- Ipsen’s Rare Diseases portfolio
significantly enhanced with late-stage drug candidate,
palovarotene, for the treatment of rare bone disorders in adult and
pediatric patients
- Transaction reinforces Ipsen’s
strong commitment to providing life-altering treatments to patients
with high unmet medical needs
Regulatory News:
Ipsen (Euronext: IPN; ADR: IPSEY) and Clementia Pharmaceuticals
(NASDAQ: CMTA) today announced the closing of Ipsen’s acquisition
of Clementia following approval of the arrangement by Clementia
shareholders and the Quebec Superior Court. Pursuant to the
arrangement, Clementia shareholders will receive US$25.00 per share
in cash upfront and one contingent value right (CVR) per share
entitling them to receive US$6.00 per CVR upon the U.S. Food and
Drug Administration's (FDA) acceptance of the regulatory filing for
palovarotene for the treatment of multiple osteochondromas
(MO).
Clementia’s key late-stage clinical asset palovarotene is an
investigational retinoic acid receptor gamma (RARγ) selective
agonist, for the treatment of two rare bone disorders,
fibrodysplasia ossificans progressiva (FOP) and multiple
osteochondromas (MO), and other diseases.

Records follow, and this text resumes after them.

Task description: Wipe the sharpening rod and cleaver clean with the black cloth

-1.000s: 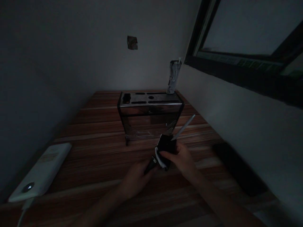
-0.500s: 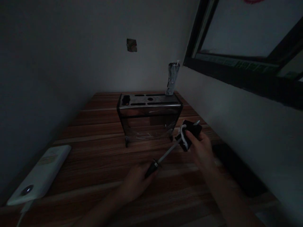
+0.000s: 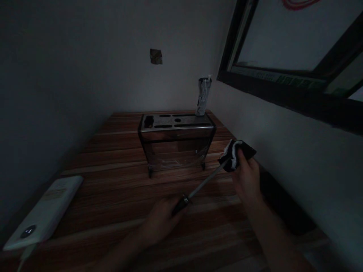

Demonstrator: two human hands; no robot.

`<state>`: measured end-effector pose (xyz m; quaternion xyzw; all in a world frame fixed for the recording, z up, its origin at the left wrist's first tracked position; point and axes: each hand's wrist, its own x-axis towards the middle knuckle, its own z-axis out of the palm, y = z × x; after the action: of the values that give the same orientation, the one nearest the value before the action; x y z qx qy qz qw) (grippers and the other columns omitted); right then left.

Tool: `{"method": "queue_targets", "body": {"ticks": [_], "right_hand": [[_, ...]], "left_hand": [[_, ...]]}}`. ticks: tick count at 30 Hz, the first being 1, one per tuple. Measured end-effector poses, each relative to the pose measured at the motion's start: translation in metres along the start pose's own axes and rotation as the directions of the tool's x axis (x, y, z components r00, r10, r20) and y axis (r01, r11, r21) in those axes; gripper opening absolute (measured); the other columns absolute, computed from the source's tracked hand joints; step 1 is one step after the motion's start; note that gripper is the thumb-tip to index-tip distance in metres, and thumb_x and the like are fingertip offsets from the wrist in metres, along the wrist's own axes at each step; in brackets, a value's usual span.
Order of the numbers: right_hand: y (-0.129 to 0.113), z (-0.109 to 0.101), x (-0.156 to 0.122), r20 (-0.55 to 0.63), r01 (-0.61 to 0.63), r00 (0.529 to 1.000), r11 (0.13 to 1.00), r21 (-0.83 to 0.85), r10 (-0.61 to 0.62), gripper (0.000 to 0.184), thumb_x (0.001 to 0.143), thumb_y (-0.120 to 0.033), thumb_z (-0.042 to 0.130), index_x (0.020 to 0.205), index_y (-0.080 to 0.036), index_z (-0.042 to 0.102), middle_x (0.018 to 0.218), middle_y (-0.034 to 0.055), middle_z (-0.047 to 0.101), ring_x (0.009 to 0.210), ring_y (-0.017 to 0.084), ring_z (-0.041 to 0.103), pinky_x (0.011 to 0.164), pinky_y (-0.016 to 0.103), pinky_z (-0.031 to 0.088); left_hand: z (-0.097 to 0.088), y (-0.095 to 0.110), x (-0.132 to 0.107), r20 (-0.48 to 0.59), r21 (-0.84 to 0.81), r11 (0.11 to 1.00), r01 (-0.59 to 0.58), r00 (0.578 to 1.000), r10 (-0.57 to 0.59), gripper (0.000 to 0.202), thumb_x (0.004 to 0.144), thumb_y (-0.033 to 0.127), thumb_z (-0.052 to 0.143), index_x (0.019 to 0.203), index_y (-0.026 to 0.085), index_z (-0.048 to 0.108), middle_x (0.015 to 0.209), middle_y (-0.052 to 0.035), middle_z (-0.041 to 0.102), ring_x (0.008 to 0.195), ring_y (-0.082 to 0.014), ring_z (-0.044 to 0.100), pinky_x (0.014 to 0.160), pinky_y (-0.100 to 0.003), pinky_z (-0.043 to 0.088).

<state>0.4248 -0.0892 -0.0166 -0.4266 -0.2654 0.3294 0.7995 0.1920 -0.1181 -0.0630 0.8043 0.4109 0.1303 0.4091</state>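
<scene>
My left hand point(image 3: 161, 221) is closed around the black handle of a sharpening steel point(image 3: 208, 180), whose grey rod slants up to the right. My right hand point(image 3: 247, 177) pinches a black cloth with white edging point(image 3: 234, 153) at the rod's far end. The cloth covers the tip, so I cannot see it. Beyond both hands stands a knife block point(image 3: 177, 129) with a slotted metal top, dark side frames and see-through wrap around its lower part. A plastic-wrapped handle point(image 3: 203, 96) sticks up from its right end.
A white device with a round dark button point(image 3: 45, 211) and a cable lies on the wood-grain table point(image 3: 113, 200) at left. A long black object point(image 3: 286, 204) lies along the right wall, beyond my right forearm. A dark window frame point(image 3: 272, 88) runs above.
My right hand and the cloth have moved up and to the right along the rod. The tip that stuck out past the cloth is now hidden. My left hand has barely moved.
</scene>
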Motion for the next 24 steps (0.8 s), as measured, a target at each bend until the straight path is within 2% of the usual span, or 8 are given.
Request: {"method": "queue_targets", "body": {"ticks": [5, 7, 11, 13, 16, 19, 24], "right_hand": [[0.016, 0.001, -0.009, -0.014, -0.060, 0.998, 0.997, -0.052, 0.060, 0.029, 0.061, -0.036, 0.073, 0.085, -0.021, 0.067, 0.087, -0.0011, 0.069, 0.080, 0.015, 0.064, 0.075, 0.030, 0.050], [0.025, 0.000, -0.017, 0.036, -0.117, 0.992, 0.987, -0.111, 0.122, 0.029, 0.061, -0.036, 0.074, 0.086, -0.021, 0.067, 0.088, -0.0002, 0.070, 0.081, 0.015, 0.064, 0.076, 0.029, 0.050], [0.039, 0.002, -0.039, 0.214, -0.223, 0.935, 0.939, -0.262, 0.282, 0.027, 0.064, -0.035, 0.072, 0.084, -0.019, 0.066, 0.083, 0.0018, 0.071, 0.076, 0.018, 0.065, 0.072, 0.032, 0.051], [0.043, 0.004, -0.052, 0.299, -0.219, 0.894, 0.909, -0.354, 0.332, 0.027, 0.063, -0.034, 0.072, 0.084, -0.018, 0.065, 0.083, 0.0024, 0.071, 0.076, 0.020, 0.065, 0.071, 0.032, 0.051], [0.047, 0.007, -0.070, 0.405, -0.181, 0.833, 0.877, -0.446, 0.378, 0.030, 0.061, -0.032, 0.073, 0.086, -0.019, 0.063, 0.084, 0.0024, 0.070, 0.079, 0.021, 0.064, 0.072, 0.032, 0.051], [0.048, 0.009, -0.080, 0.423, -0.173, 0.815, 0.863, -0.474, 0.396, 0.031, 0.060, -0.030, 0.073, 0.086, -0.019, 0.061, 0.083, 0.0026, 0.069, 0.080, 0.021, 0.064, 0.072, 0.032, 0.051], [0.046, 0.010, -0.078, 0.422, -0.202, 0.800, 0.854, -0.480, 0.427, 0.032, 0.057, -0.030, 0.074, 0.083, -0.018, 0.060, 0.082, 0.0029, 0.069, 0.080, 0.022, 0.063, 0.072, 0.033, 0.051]], "left_hand": [[-0.002, 0.002, 0.000, -0.015, -0.030, 1.000, -0.010, 1.000, 0.009, 0.020, 0.086, 0.028, 0.043, 0.090, 0.018, 0.059, 0.085, -0.0012, 0.063, 0.075, -0.0142, 0.058, 0.068, -0.020, 0.041], [-0.002, 0.001, 0.001, -0.012, -0.046, 0.999, -0.002, 1.000, 0.002, 0.020, 0.086, 0.029, 0.042, 0.089, 0.018, 0.058, 0.084, -0.0012, 0.063, 0.074, -0.0140, 0.058, 0.068, -0.020, 0.041], [-0.001, -0.001, 0.001, -0.021, -0.072, 0.997, 0.036, 0.999, -0.037, 0.024, 0.087, 0.032, 0.040, 0.085, 0.016, 0.057, 0.078, -0.0014, 0.062, 0.070, -0.0141, 0.057, 0.064, -0.020, 0.041], [0.000, -0.003, 0.002, -0.035, -0.087, 0.995, 0.057, 0.998, -0.060, 0.025, 0.086, 0.033, 0.040, 0.083, 0.016, 0.058, 0.077, -0.0017, 0.063, 0.069, -0.0145, 0.057, 0.064, -0.021, 0.042], [0.000, -0.004, 0.002, -0.036, -0.161, 0.985, 0.055, 0.997, -0.061, 0.023, 0.084, 0.029, 0.042, 0.089, 0.016, 0.059, 0.083, -0.0021, 0.065, 0.074, -0.0153, 0.060, 0.068, -0.021, 0.043], [0.000, -0.004, 0.002, -0.030, -0.192, 0.980, 0.060, 0.997, -0.067, 0.024, 0.082, 0.024, 0.043, 0.096, 0.015, 0.060, 0.088, -0.0031, 0.067, 0.076, -0.0158, 0.061, 0.070, -0.021, 0.044], [0.000, -0.006, 0.001, -0.033, -0.158, 0.986, 0.055, 0.998, -0.061, 0.025, 0.081, 0.022, 0.044, 0.099, 0.015, 0.060, 0.091, -0.0047, 0.067, 0.079, -0.0168, 0.061, 0.073, -0.022, 0.044]]}}
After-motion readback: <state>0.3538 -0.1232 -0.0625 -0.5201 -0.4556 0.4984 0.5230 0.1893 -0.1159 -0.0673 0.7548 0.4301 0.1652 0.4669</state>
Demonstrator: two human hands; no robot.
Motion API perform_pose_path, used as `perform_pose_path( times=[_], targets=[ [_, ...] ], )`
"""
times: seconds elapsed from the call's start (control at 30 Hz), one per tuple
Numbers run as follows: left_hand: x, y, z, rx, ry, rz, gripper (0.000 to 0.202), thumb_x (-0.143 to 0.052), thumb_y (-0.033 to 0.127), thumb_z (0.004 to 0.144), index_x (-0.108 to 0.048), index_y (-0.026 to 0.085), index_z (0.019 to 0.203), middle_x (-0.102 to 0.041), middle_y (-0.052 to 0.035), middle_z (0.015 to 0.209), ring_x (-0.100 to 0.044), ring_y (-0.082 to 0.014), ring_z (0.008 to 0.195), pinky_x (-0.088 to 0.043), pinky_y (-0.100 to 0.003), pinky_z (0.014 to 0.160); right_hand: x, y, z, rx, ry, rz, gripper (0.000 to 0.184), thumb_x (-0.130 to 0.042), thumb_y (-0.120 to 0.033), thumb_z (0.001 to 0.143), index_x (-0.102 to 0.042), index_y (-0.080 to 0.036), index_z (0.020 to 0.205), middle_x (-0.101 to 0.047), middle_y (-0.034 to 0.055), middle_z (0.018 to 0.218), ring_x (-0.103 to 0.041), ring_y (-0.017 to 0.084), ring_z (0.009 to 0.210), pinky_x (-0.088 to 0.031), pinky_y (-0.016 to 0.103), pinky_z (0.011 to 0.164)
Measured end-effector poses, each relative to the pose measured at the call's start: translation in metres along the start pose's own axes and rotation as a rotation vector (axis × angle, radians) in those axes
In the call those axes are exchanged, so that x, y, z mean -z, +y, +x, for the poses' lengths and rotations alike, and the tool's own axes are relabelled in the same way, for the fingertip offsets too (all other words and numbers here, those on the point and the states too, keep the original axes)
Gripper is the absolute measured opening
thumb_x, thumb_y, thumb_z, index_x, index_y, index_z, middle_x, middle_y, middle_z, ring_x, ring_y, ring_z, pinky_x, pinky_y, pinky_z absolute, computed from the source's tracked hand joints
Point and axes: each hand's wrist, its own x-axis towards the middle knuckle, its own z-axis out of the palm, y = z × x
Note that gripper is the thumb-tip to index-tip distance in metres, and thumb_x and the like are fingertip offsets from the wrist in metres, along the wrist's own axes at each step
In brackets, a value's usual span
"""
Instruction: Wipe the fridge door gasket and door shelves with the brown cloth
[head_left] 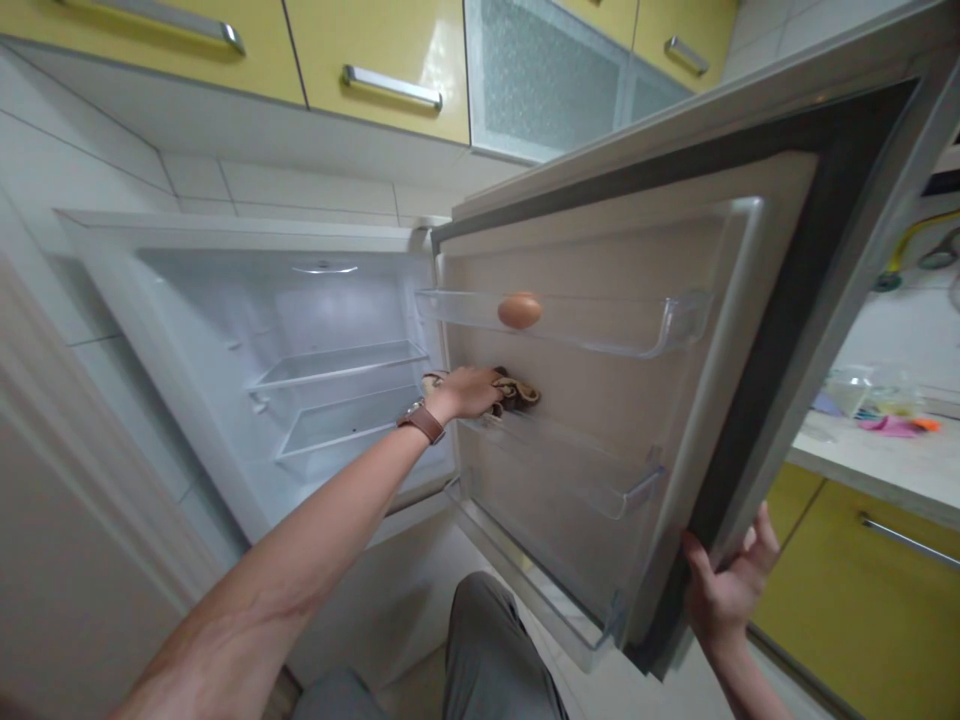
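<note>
My left hand (472, 391), with a brown-strapped watch (423, 418) at the wrist, grips a brown patterned cloth (517, 392) at the middle shelf (570, 455) of the fridge door. Part of the cloth is hidden under the fingers. My right hand (729, 585) holds the outer edge of the open fridge door (795, 330), thumb on the inner side at the dark seal. Above the cloth, a brown egg (519, 310) lies in the clear upper door shelf (615, 325).
The fridge interior (330, 310) stands open at left with glass shelves (337, 365). Yellow cabinets (382, 60) hang overhead. At right is a counter (885, 465) with glass bowls (851, 388) and a pink cloth (889, 427). My knee (487, 640) is below the door.
</note>
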Motion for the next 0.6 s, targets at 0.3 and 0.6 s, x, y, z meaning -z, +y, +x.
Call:
perform_pose_path(
  times=[0.3,0.6],
  targets=[
    [0.001,0.112,-0.039,-0.486,-0.210,0.001,0.031,-0.056,0.035,0.097,-0.074,0.038,0.122,-0.075,0.0002,0.126,-0.071,-0.0227,0.106,-0.048,-0.028,0.082,-0.002,-0.005,0.001,-0.004,0.007,0.032,0.120,-0.079,-0.065,0.066,-0.027,-0.015,0.161,-0.061,0.0168,0.128,-0.062,0.033,0.110,-0.042,0.057,0.106],
    [0.001,0.062,-0.018,-0.303,-0.174,-0.008,0.021,-0.063,0.031,0.088,-0.079,0.028,0.101,-0.075,-0.0088,0.124,-0.070,-0.0289,0.113,-0.050,-0.033,0.093,0.000,0.007,0.003,0.018,0.004,-0.036,0.118,-0.077,-0.069,0.068,-0.028,-0.016,0.161,-0.062,0.0158,0.129,-0.063,0.033,0.113,-0.042,0.058,0.108]
  ],
)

The palovarotene regulatory submission for the prevention of
heterotopic ossification (HO) in patients with FOP in the U.S. is
expected for the second half of 2019. The submission will be based
on Phase 2 clinical data from greater than 100 imaged flare-ups and
indicated that treatment with palovarotene resulted in a greater
than 70% reduction of new heterotopic ossification (HO), or bone
formation, across all three dosing levels.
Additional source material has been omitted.